■ TASK PROMPT: In the material below, find the span from the line with "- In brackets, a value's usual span" to the line with "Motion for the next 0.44" and transcribe only those lines, exactly, ends included, without the pictures.

■ EXCERPTED RECORDS:
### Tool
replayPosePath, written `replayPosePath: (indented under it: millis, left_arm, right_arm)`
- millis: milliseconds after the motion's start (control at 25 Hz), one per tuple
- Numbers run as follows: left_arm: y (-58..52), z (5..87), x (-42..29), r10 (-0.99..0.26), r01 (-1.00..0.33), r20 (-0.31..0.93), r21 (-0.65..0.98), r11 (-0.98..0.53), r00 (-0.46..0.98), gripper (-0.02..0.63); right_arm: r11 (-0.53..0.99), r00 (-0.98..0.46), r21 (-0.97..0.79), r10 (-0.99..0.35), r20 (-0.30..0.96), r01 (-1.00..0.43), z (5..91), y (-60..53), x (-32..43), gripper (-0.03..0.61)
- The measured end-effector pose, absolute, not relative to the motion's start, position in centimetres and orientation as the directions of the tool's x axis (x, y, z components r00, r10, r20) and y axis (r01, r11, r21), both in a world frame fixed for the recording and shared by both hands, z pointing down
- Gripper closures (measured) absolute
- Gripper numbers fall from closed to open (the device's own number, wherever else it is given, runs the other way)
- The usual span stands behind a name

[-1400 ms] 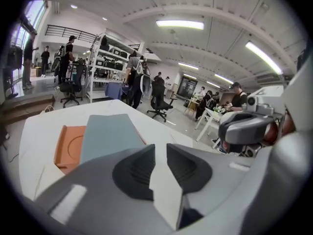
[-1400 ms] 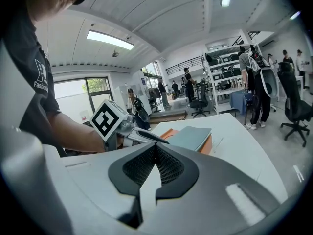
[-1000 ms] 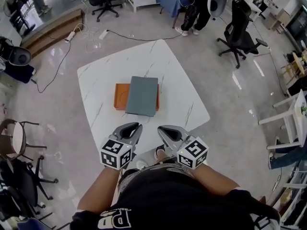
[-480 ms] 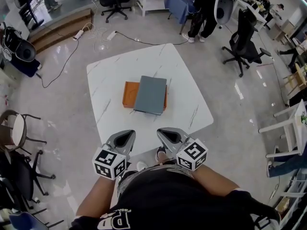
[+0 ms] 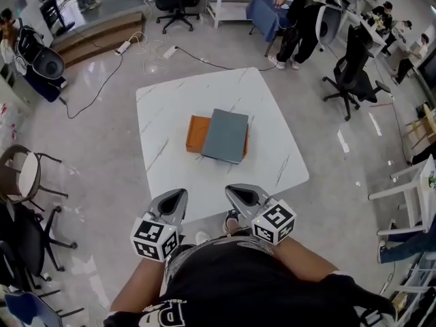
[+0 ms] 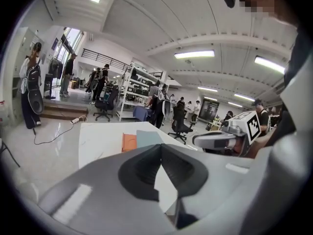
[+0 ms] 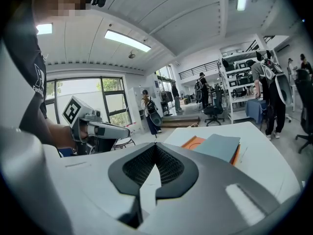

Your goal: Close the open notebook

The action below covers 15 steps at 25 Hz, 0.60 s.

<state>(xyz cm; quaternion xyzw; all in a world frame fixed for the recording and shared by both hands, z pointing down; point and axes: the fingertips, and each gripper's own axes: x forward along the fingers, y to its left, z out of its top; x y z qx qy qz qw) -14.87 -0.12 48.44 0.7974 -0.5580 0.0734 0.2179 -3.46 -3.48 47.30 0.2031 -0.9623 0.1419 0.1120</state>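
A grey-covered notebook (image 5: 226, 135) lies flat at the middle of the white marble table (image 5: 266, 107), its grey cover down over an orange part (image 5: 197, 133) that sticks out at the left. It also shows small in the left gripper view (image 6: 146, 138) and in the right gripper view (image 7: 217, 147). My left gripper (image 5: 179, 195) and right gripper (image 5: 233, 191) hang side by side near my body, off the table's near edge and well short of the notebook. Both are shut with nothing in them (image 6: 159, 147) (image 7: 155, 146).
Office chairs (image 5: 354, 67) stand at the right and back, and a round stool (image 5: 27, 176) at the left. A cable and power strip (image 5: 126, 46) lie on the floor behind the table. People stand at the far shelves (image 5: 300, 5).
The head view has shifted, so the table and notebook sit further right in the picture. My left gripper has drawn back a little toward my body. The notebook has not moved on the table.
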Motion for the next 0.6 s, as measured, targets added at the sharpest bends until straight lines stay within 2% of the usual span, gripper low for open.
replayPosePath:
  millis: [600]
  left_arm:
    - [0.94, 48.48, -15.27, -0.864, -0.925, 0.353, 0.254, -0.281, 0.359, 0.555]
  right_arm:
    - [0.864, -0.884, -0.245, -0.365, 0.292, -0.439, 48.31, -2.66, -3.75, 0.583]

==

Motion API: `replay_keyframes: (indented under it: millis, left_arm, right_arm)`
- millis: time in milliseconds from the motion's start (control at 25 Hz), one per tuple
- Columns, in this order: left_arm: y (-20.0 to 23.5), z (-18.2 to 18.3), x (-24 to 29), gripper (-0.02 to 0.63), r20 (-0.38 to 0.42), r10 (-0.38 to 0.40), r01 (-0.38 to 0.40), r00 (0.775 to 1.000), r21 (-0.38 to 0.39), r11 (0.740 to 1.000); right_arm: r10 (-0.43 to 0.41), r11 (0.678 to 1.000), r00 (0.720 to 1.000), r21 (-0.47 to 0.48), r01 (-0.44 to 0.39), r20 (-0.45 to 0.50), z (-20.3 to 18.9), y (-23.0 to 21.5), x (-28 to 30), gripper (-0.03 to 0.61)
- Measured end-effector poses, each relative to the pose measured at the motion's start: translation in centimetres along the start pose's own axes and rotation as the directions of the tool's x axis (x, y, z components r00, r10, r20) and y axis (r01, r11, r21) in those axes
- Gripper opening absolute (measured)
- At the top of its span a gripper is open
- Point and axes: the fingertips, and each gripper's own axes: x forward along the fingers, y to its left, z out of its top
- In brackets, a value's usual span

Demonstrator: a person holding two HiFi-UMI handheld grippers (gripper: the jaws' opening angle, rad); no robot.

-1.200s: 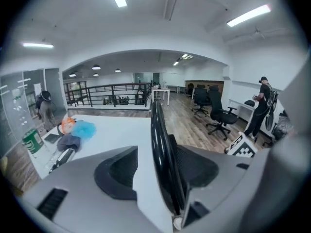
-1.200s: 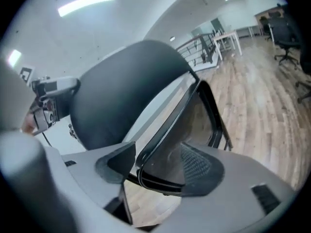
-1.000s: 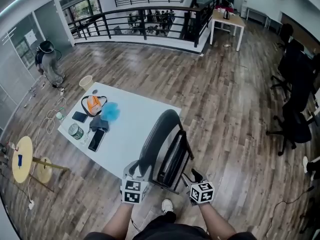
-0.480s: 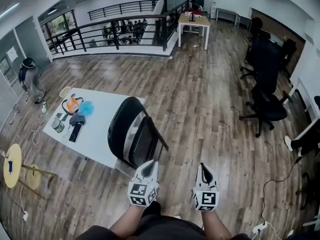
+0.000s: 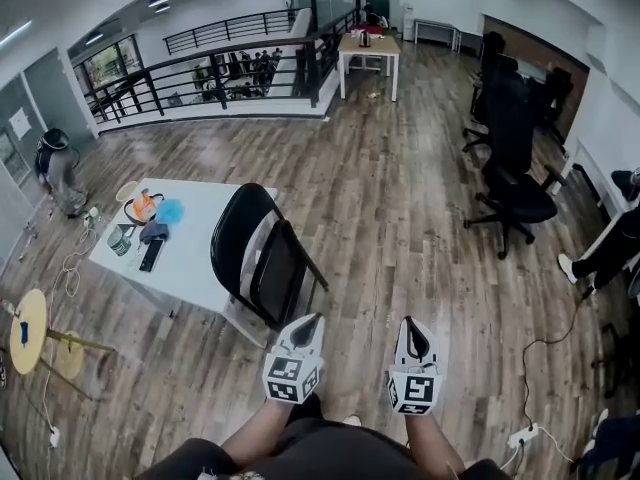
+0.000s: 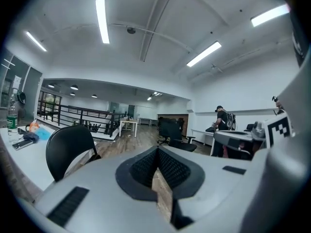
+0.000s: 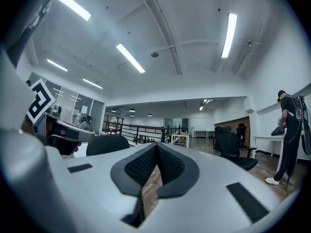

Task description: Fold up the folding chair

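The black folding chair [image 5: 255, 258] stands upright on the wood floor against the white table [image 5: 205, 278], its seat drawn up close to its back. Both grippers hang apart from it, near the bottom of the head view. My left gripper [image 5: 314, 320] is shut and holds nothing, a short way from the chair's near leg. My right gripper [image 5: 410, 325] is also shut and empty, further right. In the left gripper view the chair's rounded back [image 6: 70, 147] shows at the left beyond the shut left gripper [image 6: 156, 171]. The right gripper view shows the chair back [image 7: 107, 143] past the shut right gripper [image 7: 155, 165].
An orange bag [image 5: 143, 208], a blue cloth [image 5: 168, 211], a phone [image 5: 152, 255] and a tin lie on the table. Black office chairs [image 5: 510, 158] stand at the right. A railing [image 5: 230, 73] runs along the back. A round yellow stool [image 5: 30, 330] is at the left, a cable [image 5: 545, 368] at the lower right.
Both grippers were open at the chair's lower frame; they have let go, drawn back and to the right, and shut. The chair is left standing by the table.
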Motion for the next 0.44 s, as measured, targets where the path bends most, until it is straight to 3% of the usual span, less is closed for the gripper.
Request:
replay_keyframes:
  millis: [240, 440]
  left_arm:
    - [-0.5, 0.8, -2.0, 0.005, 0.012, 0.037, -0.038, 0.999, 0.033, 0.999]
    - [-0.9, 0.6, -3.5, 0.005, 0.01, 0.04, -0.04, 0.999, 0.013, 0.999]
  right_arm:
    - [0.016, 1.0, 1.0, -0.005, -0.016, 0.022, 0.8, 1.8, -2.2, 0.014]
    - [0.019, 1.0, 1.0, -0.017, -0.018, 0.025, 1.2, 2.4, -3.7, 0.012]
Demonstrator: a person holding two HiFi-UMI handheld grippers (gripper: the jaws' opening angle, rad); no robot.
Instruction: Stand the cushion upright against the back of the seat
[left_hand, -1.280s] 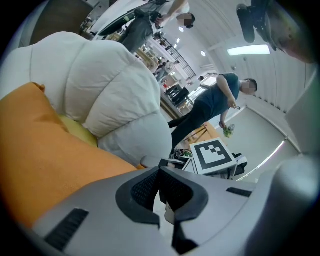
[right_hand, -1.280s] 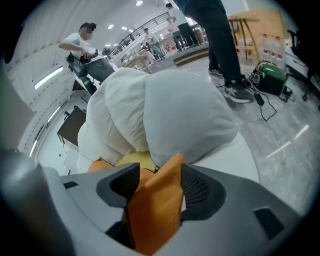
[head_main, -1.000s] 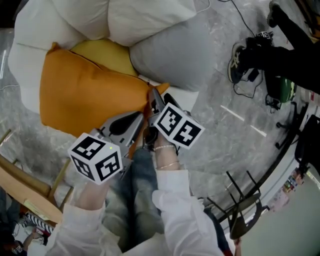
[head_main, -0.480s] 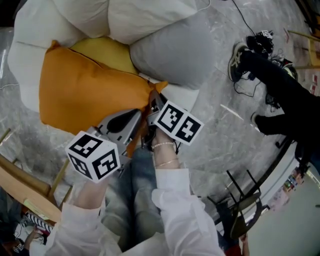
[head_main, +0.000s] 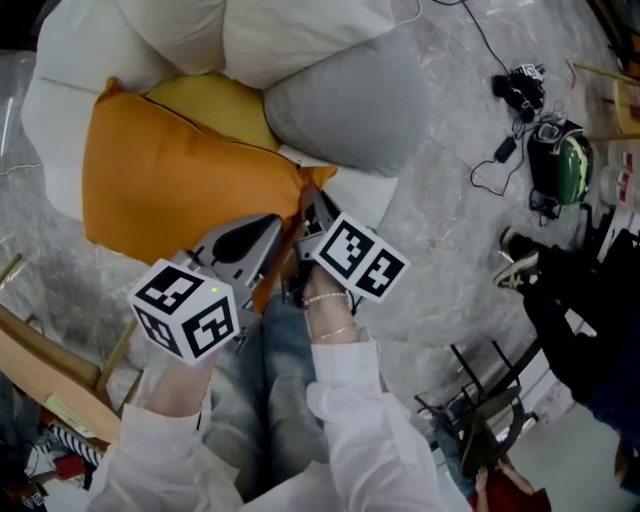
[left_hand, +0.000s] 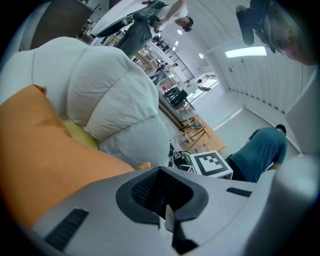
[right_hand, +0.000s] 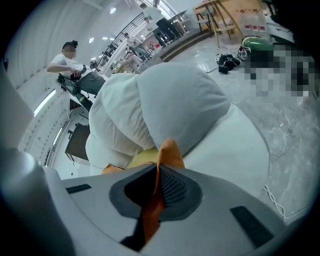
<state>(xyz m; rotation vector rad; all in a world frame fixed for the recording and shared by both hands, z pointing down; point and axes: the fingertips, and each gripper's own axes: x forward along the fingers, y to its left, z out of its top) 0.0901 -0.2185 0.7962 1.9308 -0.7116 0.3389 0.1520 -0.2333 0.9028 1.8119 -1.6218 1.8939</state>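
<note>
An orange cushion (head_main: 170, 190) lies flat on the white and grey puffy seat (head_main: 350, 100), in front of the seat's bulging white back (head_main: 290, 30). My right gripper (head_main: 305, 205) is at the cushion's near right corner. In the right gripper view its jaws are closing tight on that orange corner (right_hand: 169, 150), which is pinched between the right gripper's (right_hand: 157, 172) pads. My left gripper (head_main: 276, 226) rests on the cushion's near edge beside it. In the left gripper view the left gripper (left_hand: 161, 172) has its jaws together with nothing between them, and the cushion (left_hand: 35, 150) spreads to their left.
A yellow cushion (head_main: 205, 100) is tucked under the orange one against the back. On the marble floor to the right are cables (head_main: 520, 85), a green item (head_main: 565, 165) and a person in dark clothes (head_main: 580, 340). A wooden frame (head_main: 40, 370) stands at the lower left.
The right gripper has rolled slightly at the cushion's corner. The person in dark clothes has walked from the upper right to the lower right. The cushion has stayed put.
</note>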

■ RESULT BELOW:
- In brackets, a value's usual span

Demonstrator: a person holding two HiFi-UMI handheld grippers (gripper: the jaws' opening angle, rad); no robot.

-1.200s: 
-1.200s: 
-1.000s: 
-0.480s: 
+0.000s: 
+0.000s: 
+0.000s: 

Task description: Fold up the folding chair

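The black folding chair [image 5: 255, 258] stands upright on the wood floor against the white table [image 5: 205, 278], its seat drawn up close to its back. Both grippers hang apart from it, near the bottom of the head view. My left gripper [image 5: 314, 320] is shut and holds nothing, a short way from the chair's near leg. My right gripper [image 5: 410, 325] is also shut and empty, further right. In the left gripper view the chair's rounded back [image 6: 70, 147] shows at the left beyond the shut left gripper [image 6: 156, 171]. The right gripper view shows the chair back [image 7: 107, 143] past the shut right gripper [image 7: 155, 165].
An orange bag [image 5: 143, 208], a blue cloth [image 5: 168, 211], a phone [image 5: 152, 255] and a tin lie on the table. Black office chairs [image 5: 510, 158] stand at the right. A railing [image 5: 230, 73] runs along the back. A round yellow stool [image 5: 30, 330] is at the left, a cable [image 5: 545, 368] at the lower right.
Both grippers were open at the chair's lower frame; they have let go, drawn back and to the right, and shut. The chair is left standing by the table.
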Motion for the next 0.44 s, as measured, targets where the path bends most, until it is straight to 3% of the usual span, less is closed for the gripper.

This exercise is now fully answered.